▶ _EXERCISE BRIEF_: Through the line that contains "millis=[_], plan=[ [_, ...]", return the data below exactly, starting at its first line; leave the rest out.

(Source records)
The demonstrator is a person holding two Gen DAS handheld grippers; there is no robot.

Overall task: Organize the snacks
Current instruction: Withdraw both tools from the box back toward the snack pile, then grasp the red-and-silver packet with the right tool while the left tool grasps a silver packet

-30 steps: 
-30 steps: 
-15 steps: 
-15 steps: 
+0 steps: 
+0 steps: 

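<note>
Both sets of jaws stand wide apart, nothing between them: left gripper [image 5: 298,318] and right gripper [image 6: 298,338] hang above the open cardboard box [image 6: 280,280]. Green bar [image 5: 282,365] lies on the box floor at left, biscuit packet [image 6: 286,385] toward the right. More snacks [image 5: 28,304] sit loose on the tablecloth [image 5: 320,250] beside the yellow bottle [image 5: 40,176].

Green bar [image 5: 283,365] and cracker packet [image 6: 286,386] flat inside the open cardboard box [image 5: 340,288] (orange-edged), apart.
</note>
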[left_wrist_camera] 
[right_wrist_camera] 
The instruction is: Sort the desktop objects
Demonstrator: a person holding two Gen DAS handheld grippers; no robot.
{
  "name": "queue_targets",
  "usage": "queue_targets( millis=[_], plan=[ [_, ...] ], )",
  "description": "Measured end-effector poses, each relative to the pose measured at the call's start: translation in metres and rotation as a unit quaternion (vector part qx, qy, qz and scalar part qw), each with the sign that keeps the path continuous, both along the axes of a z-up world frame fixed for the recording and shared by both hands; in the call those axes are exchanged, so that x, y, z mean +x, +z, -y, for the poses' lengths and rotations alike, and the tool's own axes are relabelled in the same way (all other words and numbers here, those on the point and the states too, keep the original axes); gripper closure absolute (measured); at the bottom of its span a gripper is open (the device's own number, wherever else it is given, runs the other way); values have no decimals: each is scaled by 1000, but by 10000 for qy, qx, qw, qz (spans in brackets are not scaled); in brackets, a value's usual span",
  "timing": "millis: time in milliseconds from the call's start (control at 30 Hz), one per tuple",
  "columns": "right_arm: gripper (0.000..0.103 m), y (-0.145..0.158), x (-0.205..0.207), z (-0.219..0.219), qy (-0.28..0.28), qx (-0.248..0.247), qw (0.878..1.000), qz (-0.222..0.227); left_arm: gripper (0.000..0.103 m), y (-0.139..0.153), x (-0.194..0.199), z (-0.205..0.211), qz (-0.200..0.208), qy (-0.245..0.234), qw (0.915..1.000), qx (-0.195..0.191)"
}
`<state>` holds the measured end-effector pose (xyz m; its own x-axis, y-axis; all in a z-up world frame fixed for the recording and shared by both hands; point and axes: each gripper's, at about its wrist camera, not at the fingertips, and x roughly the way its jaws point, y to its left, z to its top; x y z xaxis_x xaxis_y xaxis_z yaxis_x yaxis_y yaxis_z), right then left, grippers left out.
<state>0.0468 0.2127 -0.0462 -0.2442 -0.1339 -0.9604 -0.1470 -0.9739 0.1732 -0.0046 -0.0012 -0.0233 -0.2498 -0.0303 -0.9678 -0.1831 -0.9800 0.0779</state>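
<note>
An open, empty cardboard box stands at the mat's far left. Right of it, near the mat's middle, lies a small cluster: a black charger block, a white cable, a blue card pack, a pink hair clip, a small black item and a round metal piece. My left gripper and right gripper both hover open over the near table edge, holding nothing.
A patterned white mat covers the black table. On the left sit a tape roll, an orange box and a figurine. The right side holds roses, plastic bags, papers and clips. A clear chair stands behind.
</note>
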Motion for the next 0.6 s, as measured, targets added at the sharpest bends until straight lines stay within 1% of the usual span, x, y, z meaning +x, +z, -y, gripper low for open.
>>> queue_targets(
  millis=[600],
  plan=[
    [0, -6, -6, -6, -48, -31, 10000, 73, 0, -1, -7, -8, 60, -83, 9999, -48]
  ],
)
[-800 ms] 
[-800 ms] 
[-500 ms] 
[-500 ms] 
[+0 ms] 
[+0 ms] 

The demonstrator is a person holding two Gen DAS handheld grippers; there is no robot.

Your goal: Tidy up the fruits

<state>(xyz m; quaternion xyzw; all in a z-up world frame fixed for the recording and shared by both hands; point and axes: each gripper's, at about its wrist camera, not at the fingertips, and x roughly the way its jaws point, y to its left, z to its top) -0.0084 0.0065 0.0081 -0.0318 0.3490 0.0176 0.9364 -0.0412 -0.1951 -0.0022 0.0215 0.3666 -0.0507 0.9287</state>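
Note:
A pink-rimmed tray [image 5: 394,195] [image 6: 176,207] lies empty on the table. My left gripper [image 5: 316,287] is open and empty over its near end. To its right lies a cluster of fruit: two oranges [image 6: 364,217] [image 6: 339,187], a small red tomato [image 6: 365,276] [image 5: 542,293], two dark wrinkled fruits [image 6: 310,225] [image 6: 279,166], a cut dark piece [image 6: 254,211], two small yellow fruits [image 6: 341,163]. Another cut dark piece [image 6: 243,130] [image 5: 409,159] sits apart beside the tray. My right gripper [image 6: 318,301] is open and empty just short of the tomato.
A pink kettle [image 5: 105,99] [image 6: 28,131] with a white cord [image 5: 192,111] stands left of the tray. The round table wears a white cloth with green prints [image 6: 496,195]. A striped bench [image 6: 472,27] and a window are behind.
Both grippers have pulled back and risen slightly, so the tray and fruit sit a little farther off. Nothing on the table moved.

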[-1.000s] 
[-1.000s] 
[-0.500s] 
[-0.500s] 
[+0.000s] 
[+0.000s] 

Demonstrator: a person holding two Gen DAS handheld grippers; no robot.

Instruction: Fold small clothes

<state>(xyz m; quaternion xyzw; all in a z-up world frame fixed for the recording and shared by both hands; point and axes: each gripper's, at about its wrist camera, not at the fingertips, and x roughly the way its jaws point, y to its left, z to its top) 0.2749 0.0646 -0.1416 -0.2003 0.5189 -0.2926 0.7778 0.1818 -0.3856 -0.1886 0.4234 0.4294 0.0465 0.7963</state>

▶ _EXPECTED OUTPUT_:
The demonstrator is a person holding two Gen DAS handheld grippers; there is no robot.

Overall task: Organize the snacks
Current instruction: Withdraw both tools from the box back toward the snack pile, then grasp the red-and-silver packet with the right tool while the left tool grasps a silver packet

-30 steps: 
-30 steps: 
-15 steps: 
-15 steps: 
+0 steps: 
+0 steps: 

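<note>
Both sets of jaws stand wide apart, nothing between them: left gripper [image 5: 298,318] and right gripper [image 6: 298,338] hang above the open cardboard box [image 6: 280,280]. Green bar [image 5: 282,365] lies on the box floor at left, biscuit packet [image 6: 286,385] toward the right. More snacks [image 5: 28,304] sit loose on the tablecloth [image 5: 320,250] beside the yellow bottle [image 5: 40,176].

Green bar [image 5: 283,365] and cracker packet [image 6: 286,386] flat inside the open cardboard box [image 5: 340,288] (orange-edged), apart.
</note>
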[left_wrist_camera] 
[right_wrist_camera] 
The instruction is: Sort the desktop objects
Demonstrator: a person holding two Gen DAS handheld grippers; no robot.
{
  "name": "queue_targets",
  "usage": "queue_targets( millis=[_], plan=[ [_, ...] ], )",

Above is the complete output.